Could you output only the lines from the one containing "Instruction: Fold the" through the last line of the data, both included?

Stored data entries
>>

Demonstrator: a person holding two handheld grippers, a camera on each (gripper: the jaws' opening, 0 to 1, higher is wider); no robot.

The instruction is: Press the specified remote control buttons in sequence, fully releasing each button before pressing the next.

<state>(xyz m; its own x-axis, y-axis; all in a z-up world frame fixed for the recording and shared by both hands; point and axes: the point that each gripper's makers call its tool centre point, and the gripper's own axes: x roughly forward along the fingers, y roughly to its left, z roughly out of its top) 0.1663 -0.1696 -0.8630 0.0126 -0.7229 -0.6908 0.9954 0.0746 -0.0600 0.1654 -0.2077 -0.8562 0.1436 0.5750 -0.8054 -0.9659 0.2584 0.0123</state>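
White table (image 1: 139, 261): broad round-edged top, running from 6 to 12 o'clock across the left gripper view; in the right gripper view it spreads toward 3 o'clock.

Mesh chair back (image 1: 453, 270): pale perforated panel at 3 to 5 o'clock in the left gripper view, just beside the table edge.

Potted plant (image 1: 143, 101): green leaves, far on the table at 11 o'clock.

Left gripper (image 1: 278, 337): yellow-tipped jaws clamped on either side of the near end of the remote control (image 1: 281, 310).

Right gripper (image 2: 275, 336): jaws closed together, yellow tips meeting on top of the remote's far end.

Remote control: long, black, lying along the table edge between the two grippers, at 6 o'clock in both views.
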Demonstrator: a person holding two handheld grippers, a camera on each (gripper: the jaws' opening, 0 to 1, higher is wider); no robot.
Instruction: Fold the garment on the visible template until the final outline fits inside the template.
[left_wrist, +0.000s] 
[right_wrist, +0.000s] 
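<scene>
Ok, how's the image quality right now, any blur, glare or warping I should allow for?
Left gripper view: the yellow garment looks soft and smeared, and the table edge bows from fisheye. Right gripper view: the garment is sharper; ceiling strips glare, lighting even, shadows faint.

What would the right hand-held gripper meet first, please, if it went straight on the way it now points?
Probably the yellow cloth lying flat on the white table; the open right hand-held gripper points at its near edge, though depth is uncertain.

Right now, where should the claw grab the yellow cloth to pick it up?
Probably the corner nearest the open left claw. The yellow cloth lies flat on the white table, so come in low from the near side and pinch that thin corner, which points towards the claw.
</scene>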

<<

### Your response
Instruction: Fold the garment on the visible template until the final outline fits inside the template.
[left_wrist, +0.000s] 
[right_wrist, +0.000s] 
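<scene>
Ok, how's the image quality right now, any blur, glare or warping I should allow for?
Left gripper view: the yellow garment looks soft and smeared, and the table edge bows from fisheye. Right gripper view: the garment is sharper; ceiling strips glare, lighting even, shadows faint.

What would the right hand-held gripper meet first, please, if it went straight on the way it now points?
Probably the yellow cloth lying flat on the white table; the open right hand-held gripper points at its near edge, though depth is uncertain.

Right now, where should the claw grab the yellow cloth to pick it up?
Probably the corner nearest the open left claw. The yellow cloth lies flat on the white table, so come in low from the near side and pinch that thin corner, which points towards the claw.
</scene>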

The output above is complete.